Migrating to ambient mesh from Istio in sidecar mode
Overview
The Solo ambient mesh migration tool provides a prescriptive path for migrating from Istio’s sidecar mode to ambient mode. It is designed to provide a zero-downtime upgrade path, but can also translate Kubernetes manifests for users of upstream Istio.
While the tool will walk you through each step, having an understanding of ambient mode and its differences from sidecars will be helpful. We recommend going through the documentation to get an overview of the architecture and differences. In particular, understanding how authorization policy works is critical if you use authorization policies.

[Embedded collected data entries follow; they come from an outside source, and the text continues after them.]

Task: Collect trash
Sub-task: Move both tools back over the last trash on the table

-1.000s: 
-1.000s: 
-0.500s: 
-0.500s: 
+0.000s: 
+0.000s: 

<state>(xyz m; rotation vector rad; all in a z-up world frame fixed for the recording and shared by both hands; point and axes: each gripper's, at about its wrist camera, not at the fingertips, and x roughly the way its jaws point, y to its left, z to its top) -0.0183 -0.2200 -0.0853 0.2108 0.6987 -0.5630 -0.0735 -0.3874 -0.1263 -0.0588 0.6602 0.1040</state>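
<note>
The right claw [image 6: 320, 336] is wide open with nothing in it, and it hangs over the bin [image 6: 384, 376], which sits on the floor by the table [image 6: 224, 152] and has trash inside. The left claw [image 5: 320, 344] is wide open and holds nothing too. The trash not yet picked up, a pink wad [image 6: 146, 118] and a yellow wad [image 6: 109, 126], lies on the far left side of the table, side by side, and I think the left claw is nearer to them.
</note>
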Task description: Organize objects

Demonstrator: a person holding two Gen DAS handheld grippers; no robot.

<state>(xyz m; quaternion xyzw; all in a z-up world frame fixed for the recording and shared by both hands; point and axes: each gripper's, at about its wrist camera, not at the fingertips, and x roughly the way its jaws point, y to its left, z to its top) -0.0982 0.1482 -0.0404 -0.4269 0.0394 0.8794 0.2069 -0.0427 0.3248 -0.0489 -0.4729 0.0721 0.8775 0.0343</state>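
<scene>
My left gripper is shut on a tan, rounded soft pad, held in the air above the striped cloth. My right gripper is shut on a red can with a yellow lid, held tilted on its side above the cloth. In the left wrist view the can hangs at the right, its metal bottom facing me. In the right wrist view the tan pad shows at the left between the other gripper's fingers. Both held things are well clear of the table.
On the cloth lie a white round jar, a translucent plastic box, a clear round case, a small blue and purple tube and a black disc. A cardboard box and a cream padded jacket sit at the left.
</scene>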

The tool does not manipulate any configuration in your cluster. It only reads configuration and suggests actions that you must take to adjust configuration. When following the procedures recommended by the tool and using a Solo.io build of Istio, a cluster can be migrated from sidecar mode to ambient without downtime. However, the tool cannot account for all possible cluster setups; operators are expected to review the suggestions and test them before acting on them.
Before you begin
Before you begin, install the gloo
CLI client, which contains the migration tool.

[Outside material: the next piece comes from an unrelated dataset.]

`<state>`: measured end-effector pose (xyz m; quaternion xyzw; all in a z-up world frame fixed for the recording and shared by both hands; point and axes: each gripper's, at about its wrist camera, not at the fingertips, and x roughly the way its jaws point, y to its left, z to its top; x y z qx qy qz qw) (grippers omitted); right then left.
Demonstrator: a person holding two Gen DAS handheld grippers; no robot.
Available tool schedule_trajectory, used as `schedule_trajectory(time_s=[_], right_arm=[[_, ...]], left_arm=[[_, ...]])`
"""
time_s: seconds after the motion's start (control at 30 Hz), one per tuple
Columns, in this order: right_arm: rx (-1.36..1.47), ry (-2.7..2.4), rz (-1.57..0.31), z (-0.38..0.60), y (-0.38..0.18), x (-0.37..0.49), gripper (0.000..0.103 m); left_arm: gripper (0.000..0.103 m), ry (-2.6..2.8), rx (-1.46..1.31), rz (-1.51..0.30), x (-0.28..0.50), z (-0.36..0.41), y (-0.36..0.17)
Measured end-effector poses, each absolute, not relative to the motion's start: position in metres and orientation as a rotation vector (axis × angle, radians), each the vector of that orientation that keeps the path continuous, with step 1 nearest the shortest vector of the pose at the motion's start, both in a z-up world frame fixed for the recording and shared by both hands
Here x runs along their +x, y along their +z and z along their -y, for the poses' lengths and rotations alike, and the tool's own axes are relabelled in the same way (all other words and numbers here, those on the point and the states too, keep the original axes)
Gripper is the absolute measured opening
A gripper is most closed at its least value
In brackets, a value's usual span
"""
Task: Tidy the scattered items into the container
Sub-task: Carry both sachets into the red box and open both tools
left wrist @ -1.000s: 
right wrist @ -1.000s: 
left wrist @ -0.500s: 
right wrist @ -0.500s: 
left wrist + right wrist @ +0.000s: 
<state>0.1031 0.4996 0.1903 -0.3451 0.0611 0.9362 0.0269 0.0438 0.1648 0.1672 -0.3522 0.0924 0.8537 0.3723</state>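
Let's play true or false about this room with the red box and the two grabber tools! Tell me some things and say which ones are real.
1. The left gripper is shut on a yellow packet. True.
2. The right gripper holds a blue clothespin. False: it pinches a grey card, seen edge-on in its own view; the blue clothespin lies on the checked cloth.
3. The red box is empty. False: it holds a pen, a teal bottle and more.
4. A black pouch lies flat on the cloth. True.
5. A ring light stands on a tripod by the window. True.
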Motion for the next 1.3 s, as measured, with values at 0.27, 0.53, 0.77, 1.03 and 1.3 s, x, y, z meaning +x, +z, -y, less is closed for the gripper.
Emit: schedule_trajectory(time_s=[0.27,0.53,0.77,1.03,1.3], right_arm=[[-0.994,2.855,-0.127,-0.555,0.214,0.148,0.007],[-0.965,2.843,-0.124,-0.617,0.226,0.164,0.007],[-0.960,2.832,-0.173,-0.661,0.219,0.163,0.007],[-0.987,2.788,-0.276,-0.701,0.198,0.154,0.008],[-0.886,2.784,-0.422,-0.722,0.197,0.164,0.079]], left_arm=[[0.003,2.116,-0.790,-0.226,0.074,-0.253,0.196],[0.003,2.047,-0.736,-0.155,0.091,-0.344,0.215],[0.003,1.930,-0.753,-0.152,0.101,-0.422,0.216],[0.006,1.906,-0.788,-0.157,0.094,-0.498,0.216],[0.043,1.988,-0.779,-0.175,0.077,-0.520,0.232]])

$ curl -sL https://storage.googleapis.com/gloo-cli/install.sh | GLOO_VERSION="v0.1.0-beta3" sh
export PATH=$HOME/.gloo/bin:$PATH
General usage
The tool will inspect the state of the cluster and make recommendations about next steps. Each phase of the migration runs a series of checks, and validates that the checks are completed before proceeding. If checks in a phase fail, the tool gives recommendations for how to resolve them. Details about each phase are documented below.
The basic tool operation involves running gloo ambient migrate
.
This will analyze the state of the cluster and recommend next steps.

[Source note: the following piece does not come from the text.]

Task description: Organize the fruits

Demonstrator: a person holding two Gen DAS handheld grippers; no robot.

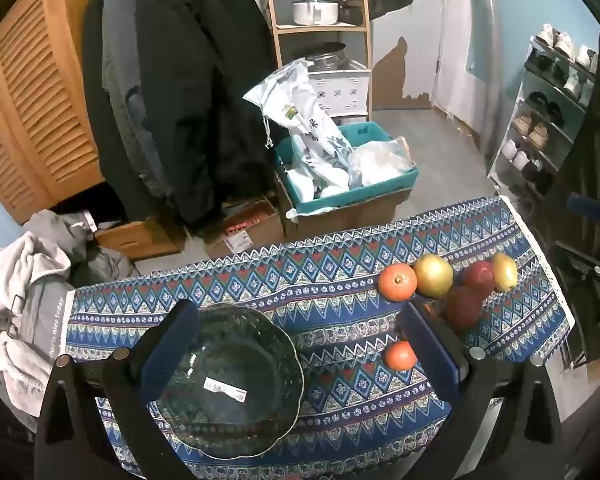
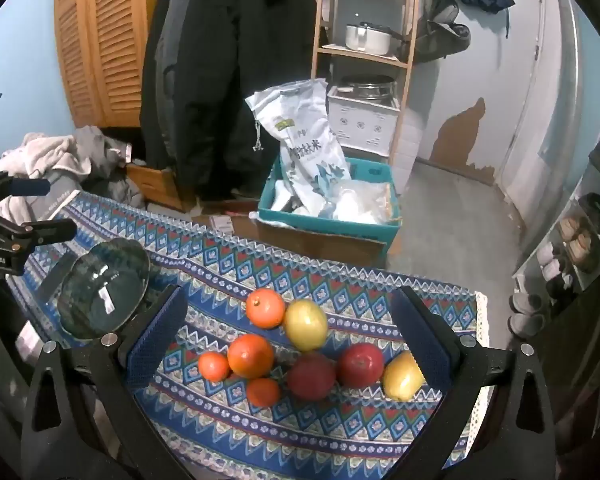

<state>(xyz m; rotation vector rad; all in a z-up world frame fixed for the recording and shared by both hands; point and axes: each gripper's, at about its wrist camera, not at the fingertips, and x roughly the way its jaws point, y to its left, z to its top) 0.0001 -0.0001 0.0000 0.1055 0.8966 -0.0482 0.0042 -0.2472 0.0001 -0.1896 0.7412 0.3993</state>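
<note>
Four oranges (image 2: 250,356), two yellow apples (image 2: 305,325), two red apples (image 2: 360,365) and one glass bowl (image 1: 236,384) sit on the tabletop (image 2: 340,432), both left tongs (image 1: 300,356) and right tongs (image 2: 290,344) spread wide, empty.

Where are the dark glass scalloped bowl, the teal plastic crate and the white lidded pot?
Dark glass scalloped bowl (image 1: 228,384): left wrist view, inner base.
Teal plastic crate (image 2: 324,226): right wrist view, front wall.
White lidded pot (image 2: 368,38): right wrist view, side.

— How is the light in the two wrist views?
— Indoor and moderate, cool in tint, dimmer toward the far wall. Soft shadows lie under the fruits (image 2: 300,352) ahead of the right gripper (image 2: 292,336).
— Any glare?
— Pale highlights on the glass bowl (image 1: 228,384) by the left gripper (image 1: 300,356).
— Sharpness?
— Slightly soft. Strong fisheye bending, black corners.
</note>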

There are a few useful options to consider:
--from-files
: Read configuration from YAML files instead of a live cluster, such as to test the migration first. When providing files, be sure to include the following APIs:- All Istio APIs
- All Gateway APIs
- Kubernetes APIs:
- Pod
- DaemonSet
- Deployment
- ValidatingWebhookConfiguration
- Namespace
- Service
- ConfigMap
- Secret (note: this is not required and can function without being included)
--ignore-failures
: Run the tool through each phase, regardless of whether checks fail in any phases. This can be helpful during testing if you are aware of failures you want to ignore.--output-dir
: Directory to output generated files to, such as the recommended changes to policies and waypoint configuration.
Migration phases
Prerequisites
The prerequisites phase inspects the cluster to ensure that it is ready for ambient mode.
This includes ensuring the Kubernetes environment is compatible, the current Istio version is compatible, and that features used by the existing Istio installation are compatible.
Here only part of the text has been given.